* [What you are asked to do]: Repeat every line that appears below, with nothing altered.

* [Source data]:
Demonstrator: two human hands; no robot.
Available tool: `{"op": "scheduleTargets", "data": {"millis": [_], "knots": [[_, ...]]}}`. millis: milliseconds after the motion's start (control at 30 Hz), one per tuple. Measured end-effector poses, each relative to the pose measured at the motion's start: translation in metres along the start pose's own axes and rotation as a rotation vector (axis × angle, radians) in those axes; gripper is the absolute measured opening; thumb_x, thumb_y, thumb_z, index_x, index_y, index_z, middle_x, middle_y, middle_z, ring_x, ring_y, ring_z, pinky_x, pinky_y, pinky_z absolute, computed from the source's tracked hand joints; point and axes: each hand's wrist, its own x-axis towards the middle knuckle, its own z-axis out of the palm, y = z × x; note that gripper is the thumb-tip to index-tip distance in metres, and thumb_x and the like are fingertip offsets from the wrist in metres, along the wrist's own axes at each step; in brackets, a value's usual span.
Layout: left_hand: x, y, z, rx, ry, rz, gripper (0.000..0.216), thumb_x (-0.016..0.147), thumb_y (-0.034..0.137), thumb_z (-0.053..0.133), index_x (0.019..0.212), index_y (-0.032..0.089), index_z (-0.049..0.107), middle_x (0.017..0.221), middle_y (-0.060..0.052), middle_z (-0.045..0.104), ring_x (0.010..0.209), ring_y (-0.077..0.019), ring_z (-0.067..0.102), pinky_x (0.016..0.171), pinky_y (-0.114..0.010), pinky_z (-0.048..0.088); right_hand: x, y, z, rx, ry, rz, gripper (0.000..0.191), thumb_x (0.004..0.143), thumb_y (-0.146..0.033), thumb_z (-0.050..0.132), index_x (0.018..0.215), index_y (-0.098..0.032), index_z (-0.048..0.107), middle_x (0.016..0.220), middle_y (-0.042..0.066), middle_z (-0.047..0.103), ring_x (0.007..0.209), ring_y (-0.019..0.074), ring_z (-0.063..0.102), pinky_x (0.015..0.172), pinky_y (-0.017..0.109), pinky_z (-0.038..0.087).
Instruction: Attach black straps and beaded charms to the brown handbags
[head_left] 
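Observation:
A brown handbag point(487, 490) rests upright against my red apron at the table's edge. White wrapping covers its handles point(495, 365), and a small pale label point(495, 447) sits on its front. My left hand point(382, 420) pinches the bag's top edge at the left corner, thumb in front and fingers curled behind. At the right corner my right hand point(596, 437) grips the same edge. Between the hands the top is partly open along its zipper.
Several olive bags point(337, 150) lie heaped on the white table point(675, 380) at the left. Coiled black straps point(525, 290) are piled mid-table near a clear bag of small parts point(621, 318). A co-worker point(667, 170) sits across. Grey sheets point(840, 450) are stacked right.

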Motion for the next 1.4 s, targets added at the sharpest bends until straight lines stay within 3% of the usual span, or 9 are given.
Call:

* [Answer to the exercise]:
Demonstrator: two human hands; no robot.
Available tool: `{"op": "scheduleTargets", "data": {"millis": [_], "knots": [[_, ...]]}}`. millis: milliseconds after the motion's start (control at 30 Hz), one per tuple. Measured end-effector poses, each relative to the pose measured at the motion's start: translation in metres along the start pose's own axes and rotation as a rotation vector (axis × angle, radians) in those axes; gripper is the absolute measured opening; thumb_x, thumb_y, thumb_z, index_x, index_y, index_z, middle_x, middle_y, middle_z, ring_x, ring_y, ring_z, pinky_x, pinky_y, pinky_z absolute, computed from the source's tracked hand joints; point and axes: each hand's wrist, its own x-axis towards the middle knuckle, its own z-axis out of the palm, y = z × x; note that gripper is the thumb-tip to index-tip distance in metres, and thumb_x and the like are fingertip offsets from the wrist in metres, along the wrist's own axes at each step; in brackets, a value's usual span.
Layout: left_hand: x, y, z, rx, ry, rz, gripper (0.000..0.216), thumb_x (-0.016..0.147), thumb_y (-0.034..0.137), thumb_z (-0.053..0.133), index_x (0.019..0.212), index_y (-0.032..0.089), index_z (-0.049..0.107), middle_x (0.017..0.221), middle_y (-0.060..0.052), middle_z (-0.045..0.104), ring_x (0.010..0.209), ring_y (-0.077..0.019), ring_z (-0.067..0.102), pinky_x (0.016..0.171), pinky_y (-0.114..0.010), pinky_z (-0.048..0.088); right_hand: x, y, z, rx, ry, rz, gripper (0.000..0.191), thumb_x (0.004..0.143), thumb_y (-0.146..0.033), thumb_z (-0.050..0.132), index_x (0.018..0.215), index_y (-0.098..0.032), index_z (-0.048..0.107), middle_x (0.016..0.220), middle_y (-0.042..0.066), middle_z (-0.047..0.103), ring_x (0.007..0.209), ring_y (-0.019..0.074), ring_z (-0.063..0.102), pinky_x (0.015..0.172), pinky_y (-0.017..0.109), pinky_z (-0.038..0.087).
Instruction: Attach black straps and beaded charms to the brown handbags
[head_left] 
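Observation:
A brown handbag point(487, 490) rests upright against my red apron at the table's edge. White wrapping covers its handles point(495, 365), and a small pale label point(495, 447) sits on its front. My left hand point(382, 420) pinches the bag's top edge at the left corner, thumb in front and fingers curled behind. At the right corner my right hand point(596, 437) grips the same edge. Between the hands the top is partly open along its zipper.
Several olive bags point(337, 150) lie heaped on the white table point(675, 380) at the left. Coiled black straps point(525, 290) are piled mid-table near a clear bag of small parts point(621, 318). A co-worker point(667, 170) sits across. Grey sheets point(840, 450) are stacked right.
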
Motion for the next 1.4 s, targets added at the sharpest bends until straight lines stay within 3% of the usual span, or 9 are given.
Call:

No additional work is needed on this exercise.